Filter the listing down to the lines containing the word "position".

**Extracted entries:**
*** Block opens ***

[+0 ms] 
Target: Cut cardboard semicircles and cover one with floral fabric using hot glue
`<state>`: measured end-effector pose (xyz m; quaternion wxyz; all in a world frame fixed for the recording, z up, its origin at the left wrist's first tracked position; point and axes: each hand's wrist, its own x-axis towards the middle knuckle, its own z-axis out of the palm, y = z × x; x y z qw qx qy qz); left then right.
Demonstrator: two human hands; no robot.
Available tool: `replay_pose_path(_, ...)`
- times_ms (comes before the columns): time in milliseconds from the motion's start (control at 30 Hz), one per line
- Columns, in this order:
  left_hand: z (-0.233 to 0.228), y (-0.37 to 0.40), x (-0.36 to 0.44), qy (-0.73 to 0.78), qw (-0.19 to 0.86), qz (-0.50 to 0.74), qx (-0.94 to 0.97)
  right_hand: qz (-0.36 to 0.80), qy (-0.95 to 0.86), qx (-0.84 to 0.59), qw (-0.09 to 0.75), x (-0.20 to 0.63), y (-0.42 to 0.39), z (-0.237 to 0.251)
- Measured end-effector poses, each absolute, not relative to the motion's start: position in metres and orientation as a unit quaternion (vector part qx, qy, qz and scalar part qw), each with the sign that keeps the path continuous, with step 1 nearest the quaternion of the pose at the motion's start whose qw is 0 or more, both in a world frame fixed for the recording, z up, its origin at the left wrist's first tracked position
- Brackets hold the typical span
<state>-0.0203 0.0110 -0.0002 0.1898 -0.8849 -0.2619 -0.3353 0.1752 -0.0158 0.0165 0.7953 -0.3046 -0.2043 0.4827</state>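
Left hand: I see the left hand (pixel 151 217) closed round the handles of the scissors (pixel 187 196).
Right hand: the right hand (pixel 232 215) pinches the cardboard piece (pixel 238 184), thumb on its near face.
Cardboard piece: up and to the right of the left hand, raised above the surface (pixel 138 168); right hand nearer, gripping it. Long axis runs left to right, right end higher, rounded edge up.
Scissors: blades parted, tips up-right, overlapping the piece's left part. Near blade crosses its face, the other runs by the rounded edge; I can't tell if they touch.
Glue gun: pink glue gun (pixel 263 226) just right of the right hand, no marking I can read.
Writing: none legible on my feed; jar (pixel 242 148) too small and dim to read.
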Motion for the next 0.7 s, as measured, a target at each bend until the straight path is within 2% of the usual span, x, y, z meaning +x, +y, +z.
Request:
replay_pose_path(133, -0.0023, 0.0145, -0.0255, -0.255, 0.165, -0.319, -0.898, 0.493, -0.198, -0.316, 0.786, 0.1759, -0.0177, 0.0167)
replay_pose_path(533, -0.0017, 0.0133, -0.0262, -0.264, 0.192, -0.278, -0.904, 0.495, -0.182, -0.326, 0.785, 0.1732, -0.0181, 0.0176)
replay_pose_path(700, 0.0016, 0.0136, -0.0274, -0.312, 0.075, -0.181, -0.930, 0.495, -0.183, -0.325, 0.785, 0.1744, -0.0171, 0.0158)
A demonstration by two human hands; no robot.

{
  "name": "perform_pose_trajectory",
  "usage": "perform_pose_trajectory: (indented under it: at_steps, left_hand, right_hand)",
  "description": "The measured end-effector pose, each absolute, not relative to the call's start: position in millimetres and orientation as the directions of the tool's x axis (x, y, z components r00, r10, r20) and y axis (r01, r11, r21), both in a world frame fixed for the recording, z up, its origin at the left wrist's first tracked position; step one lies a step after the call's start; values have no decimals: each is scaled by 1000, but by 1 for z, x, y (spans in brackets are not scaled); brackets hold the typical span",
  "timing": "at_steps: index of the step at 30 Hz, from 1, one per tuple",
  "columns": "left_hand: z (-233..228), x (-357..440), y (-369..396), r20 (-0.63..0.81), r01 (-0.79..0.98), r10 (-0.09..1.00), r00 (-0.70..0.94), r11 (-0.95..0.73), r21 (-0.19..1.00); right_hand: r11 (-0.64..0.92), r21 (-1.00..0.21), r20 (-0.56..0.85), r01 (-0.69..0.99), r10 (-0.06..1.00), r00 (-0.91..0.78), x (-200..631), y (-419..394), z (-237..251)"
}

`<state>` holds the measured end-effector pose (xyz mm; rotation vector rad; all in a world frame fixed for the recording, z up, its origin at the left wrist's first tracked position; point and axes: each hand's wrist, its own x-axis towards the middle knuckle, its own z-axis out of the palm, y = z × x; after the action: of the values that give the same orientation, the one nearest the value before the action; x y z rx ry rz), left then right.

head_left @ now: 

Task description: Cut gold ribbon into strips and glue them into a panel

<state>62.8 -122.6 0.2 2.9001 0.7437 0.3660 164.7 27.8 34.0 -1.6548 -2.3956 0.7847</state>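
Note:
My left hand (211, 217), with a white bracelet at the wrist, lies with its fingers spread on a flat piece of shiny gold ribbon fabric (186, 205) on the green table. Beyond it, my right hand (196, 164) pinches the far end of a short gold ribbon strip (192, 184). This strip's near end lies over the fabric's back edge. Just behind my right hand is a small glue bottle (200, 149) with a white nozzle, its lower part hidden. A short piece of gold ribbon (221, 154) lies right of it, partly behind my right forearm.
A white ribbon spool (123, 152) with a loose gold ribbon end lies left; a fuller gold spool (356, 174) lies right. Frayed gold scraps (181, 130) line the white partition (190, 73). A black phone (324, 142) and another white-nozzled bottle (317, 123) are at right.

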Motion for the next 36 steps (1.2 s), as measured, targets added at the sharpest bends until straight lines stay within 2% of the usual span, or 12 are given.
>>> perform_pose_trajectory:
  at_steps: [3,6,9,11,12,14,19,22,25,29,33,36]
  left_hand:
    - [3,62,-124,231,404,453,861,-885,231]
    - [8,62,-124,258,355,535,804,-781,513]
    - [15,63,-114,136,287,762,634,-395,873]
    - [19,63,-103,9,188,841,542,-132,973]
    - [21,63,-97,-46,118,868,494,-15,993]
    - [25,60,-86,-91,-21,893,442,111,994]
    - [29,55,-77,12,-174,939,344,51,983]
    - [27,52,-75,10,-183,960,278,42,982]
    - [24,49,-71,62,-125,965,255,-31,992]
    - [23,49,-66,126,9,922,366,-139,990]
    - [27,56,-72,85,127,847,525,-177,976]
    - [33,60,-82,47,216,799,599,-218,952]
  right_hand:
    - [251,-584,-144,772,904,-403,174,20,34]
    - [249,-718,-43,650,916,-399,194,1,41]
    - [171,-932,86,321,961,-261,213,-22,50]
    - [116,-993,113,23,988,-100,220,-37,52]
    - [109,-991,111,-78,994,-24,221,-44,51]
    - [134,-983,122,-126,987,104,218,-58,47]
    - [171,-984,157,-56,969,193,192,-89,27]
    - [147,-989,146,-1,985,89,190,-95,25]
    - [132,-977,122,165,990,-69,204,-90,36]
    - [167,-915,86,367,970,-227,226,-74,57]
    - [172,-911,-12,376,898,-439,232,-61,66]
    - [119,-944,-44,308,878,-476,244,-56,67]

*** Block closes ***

**Solved exercise:**
`<state>`: measured end-effector pose (xyz m; quaternion wxyz; all in a world frame fixed for the recording, z up, its origin at the left wrist's first tracked position; point and axes: each hand's wrist, its own x-axis towards the middle knuckle, its own z-axis out of the palm, y = z × x; x y z qw qx qy qz); left then right.
- Measured end-effector poses, each absolute, not relative to the motion's start: position in metres and orientation as a unit quaternion (vector part qx, qy, qz and scalar part qw), each with the sign that keeps the path continuous, with step 1 nearest the quaternion of the pose at the motion's start whose qw is 0 or more, both in a world frame fixed for the recording, z up, its origin at the left wrist's first tracked position
  "description": "The measured end-effector pose, each absolute, not relative to the call's start: position in millimetres and orientation as the directions of the tool's x axis (x, y, z components r00, r10, r20) and y axis (r01, r11, r21), both in a world frame fixed for the recording, z up, its origin at the left wrist's first tracked position; step one lies a step after the call's start; values have no decimals: each is scaled by 1000, but by 1 for z, x, y (spans in brackets are not scaled); brackets hold the typical span",
`<state>` holds the measured end-effector pose (xyz mm; rotation vector rad; all in a world frame fixed for the recording, z up, its origin at the left wrist's first tracked position; point and axes: each hand's wrist, its own x-axis towards the middle knuckle, its own z-axis out of the palm, y = z × x; after the action: of the values that give the same orientation, the one nearest the value before the action; x y z rx ry rz), left then right.

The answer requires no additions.